--- Activity ---
Only one span of the material below is wanted. Output it exactly, from the line with "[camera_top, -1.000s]" through the line with "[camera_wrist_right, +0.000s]", without any pictures.

--- The data ---

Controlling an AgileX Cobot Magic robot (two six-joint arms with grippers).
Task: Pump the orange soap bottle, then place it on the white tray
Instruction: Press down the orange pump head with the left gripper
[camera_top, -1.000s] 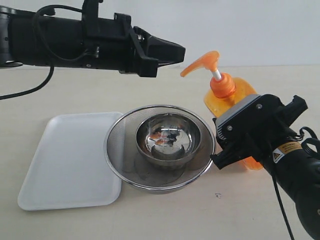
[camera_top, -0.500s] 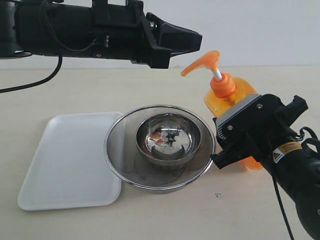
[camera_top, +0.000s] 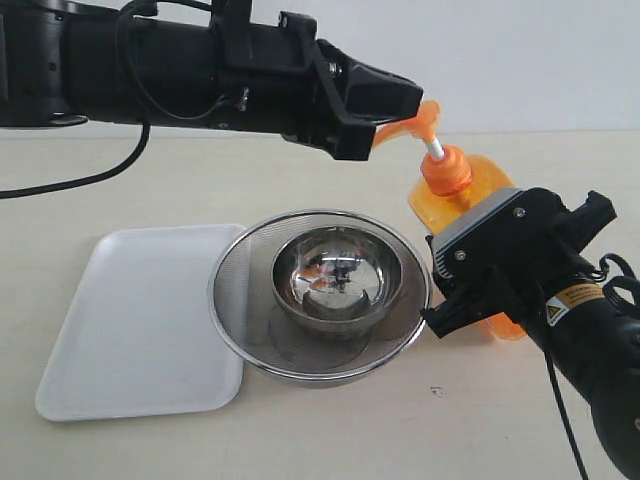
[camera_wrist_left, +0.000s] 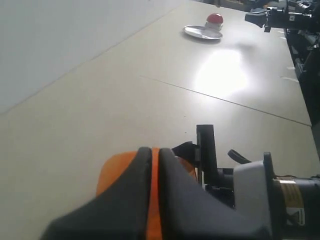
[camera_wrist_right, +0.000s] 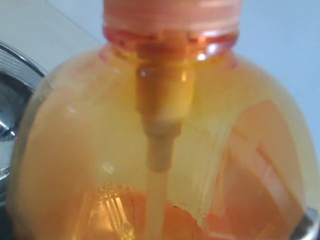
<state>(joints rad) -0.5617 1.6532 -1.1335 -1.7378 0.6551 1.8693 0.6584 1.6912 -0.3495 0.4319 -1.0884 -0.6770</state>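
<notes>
The orange soap bottle (camera_top: 470, 190) stands at the right of the table, and my right gripper (camera_top: 478, 290) is shut on its lower body. In the right wrist view the bottle (camera_wrist_right: 165, 150) fills the picture and no fingers show. My left gripper (camera_top: 412, 100) is shut and reaches in from the left, its tips right over the orange pump head (camera_top: 428, 122). The white stem (camera_top: 435, 150) still shows full length. The left wrist view has the left gripper (camera_wrist_left: 155, 152) with the pump head (camera_wrist_left: 116, 170) just beneath it. The white tray (camera_top: 130, 320) lies at the left.
A round steel mesh strainer (camera_top: 235, 300) with a smaller steel bowl (camera_top: 335, 280) inside it sits between the tray and the bottle, overlapping the tray's right edge. Far across the table, a small plate with a red object (camera_wrist_left: 210, 27) shows in the left wrist view.
My left arm has moved to the right and slightly down, from left of the pump spout to directly over the pump head. The bottle and the right gripper have stayed in place.
</notes>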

--- Written response ---
[camera_top, -1.000s] 
[camera_top, -0.500s] 
[camera_top, +0.000s] 
[camera_wrist_left, +0.000s] 
[camera_wrist_right, +0.000s] 

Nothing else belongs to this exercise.